From The Practical Nomad: Kashmir, self-determination, and human rights
Who am I to talk about Kashmir?
I’m an activist for peace and justice, and a travel journalist. I think that part of the ethical responsibility of travellers is to speak up about what we see, not just go home and forget about the places we’ve visited – especially when we visit places with few foreign observers other than tourists. Tourists play an increasingly important role as citizen human rights observers.
The focus of my human rights activism is the USA, although that’s not today’s topic. And I don’t claim to be a historian or an expert on current events in Kashmir.
What I can offer is a perspective on Kashmir in terms of contemporary norms of human rights, democracy, and self-determination, rather than explanations of contemporary polices rooted in what I think is irrelevant ancient history.
The big picture, about which we’ll hear more from some of tonight’s other speakers, is that since 1989, India has maintained a military occupation of the Kashmir Valley by more than half a million soldiers, police, paramilitaries, and other armed “security” forces brought in from outside Kashmir.

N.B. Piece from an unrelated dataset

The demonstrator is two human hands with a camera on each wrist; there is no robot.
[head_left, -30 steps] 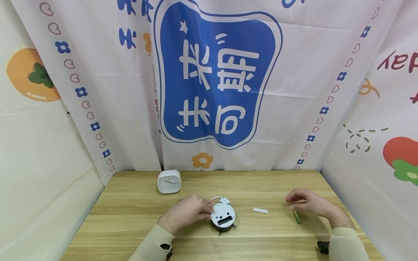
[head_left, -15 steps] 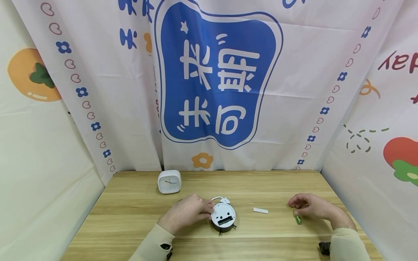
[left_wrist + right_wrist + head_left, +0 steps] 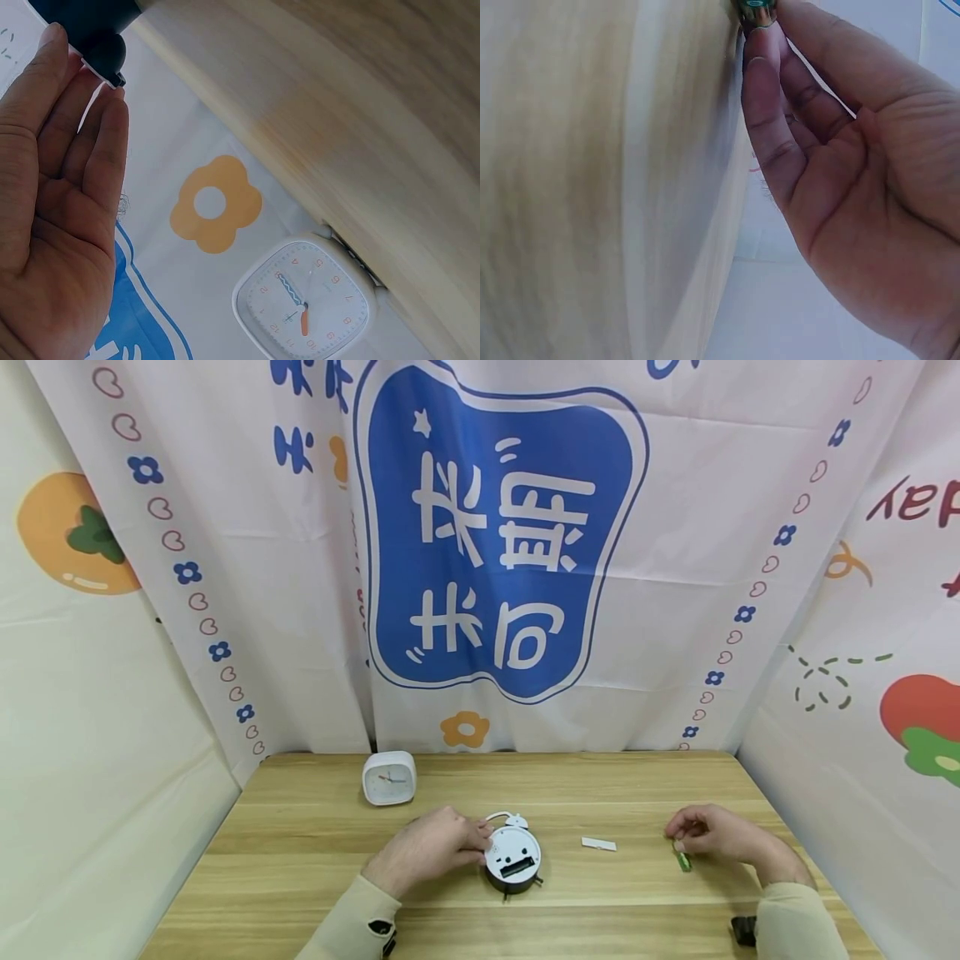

This occupation has had all the typical attributes of any military occupation, in unusually intense and prolonged form. For most of the last 25 years, the Kashmir Valley has been under various flavors of de facto or de jure martial law, with soldiers everywhere, army camps next to every village, checkpoints on every city block, curfews, house to house searches, legalized arrest and detention without trial, and official suspension of many of the norms of democratic governance and civil liberties. (more…)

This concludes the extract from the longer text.